* Activity *
Below are the entries; tally the lines holding the string "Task" and give only that figure.

*** Recorded information Section Begins ***

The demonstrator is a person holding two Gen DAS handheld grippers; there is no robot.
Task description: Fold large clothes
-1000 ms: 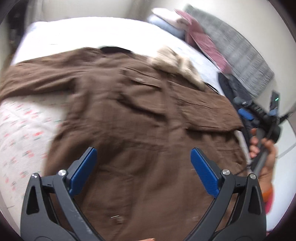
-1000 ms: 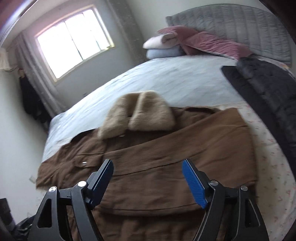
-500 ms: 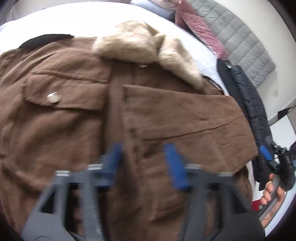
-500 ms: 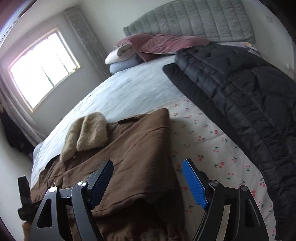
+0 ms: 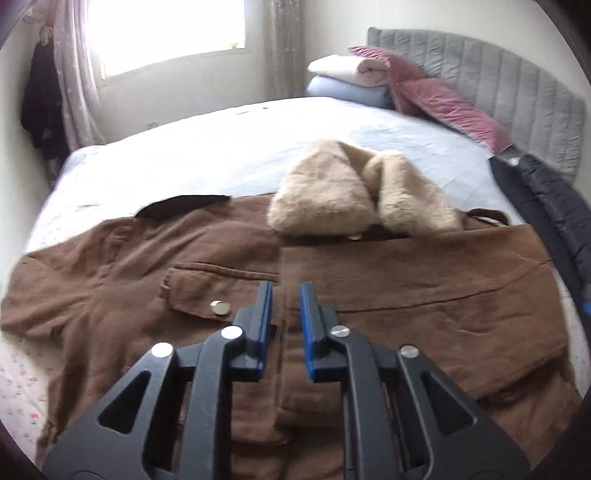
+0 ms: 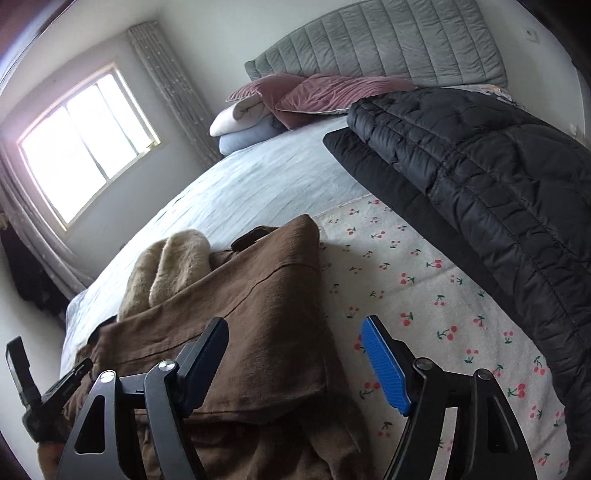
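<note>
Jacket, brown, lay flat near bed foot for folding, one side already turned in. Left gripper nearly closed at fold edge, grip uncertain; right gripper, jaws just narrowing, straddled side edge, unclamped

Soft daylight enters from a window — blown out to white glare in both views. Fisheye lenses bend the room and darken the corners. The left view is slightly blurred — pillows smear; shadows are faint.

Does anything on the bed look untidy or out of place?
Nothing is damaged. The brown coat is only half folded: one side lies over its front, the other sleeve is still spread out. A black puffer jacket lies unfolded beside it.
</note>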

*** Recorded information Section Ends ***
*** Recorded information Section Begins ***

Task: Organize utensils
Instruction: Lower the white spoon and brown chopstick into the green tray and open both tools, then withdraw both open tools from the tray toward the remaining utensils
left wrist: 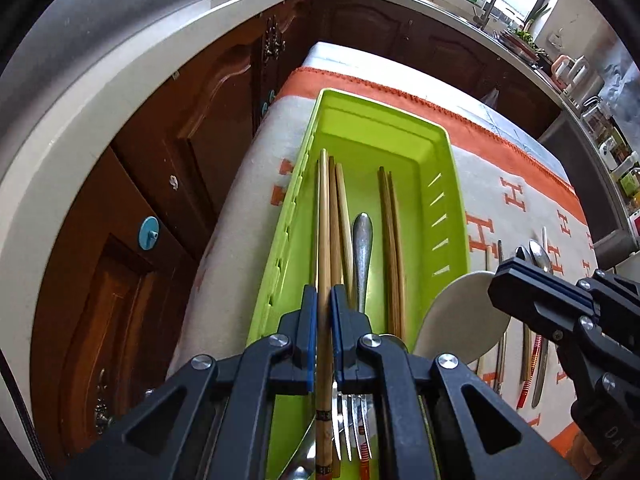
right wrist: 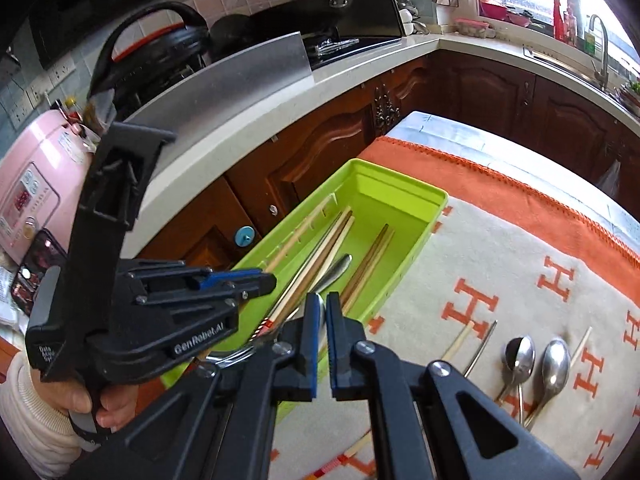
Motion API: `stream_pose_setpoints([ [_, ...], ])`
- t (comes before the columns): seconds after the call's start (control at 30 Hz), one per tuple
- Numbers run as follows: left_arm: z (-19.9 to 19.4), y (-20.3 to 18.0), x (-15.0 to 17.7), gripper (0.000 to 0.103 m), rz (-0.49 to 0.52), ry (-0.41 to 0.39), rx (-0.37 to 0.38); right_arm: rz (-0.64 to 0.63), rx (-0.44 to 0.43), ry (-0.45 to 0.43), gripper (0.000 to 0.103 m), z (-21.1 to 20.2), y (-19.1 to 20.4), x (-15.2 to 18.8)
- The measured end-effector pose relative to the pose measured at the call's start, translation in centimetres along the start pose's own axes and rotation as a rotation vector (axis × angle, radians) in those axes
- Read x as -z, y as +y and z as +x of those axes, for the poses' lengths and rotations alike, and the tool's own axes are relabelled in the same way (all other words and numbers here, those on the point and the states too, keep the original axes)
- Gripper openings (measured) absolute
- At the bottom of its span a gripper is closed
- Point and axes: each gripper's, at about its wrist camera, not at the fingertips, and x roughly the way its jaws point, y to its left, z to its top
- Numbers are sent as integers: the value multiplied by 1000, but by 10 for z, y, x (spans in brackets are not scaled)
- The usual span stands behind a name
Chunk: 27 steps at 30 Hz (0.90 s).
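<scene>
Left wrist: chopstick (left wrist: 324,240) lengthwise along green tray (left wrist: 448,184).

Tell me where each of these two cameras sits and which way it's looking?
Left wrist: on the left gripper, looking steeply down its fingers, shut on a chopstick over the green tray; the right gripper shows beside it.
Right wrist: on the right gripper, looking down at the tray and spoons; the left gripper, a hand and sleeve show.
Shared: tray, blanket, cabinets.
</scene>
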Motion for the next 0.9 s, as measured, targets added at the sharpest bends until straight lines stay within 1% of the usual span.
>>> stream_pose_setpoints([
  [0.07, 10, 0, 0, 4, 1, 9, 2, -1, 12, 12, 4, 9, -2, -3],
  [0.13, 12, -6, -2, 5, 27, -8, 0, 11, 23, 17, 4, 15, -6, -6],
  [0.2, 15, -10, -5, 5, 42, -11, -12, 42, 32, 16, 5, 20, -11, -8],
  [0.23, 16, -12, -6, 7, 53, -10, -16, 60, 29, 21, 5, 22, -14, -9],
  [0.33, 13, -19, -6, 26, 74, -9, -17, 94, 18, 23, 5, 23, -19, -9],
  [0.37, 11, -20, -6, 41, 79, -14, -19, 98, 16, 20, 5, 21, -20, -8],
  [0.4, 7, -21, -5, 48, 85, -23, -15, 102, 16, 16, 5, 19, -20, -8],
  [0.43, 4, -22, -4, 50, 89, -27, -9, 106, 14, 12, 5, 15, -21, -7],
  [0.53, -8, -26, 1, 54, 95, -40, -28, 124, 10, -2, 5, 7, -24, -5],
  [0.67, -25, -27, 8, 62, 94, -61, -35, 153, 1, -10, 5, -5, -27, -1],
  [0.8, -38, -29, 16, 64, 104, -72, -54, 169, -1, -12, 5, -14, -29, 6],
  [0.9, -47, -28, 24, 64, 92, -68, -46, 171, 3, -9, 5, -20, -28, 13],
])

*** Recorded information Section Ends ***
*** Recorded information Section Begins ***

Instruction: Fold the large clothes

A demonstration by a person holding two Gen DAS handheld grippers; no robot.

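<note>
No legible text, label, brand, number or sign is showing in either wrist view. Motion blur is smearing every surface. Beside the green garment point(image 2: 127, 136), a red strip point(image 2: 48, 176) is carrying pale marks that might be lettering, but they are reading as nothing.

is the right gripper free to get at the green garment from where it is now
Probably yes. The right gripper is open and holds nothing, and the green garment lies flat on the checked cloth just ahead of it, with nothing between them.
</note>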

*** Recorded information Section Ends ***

* Written solution *
2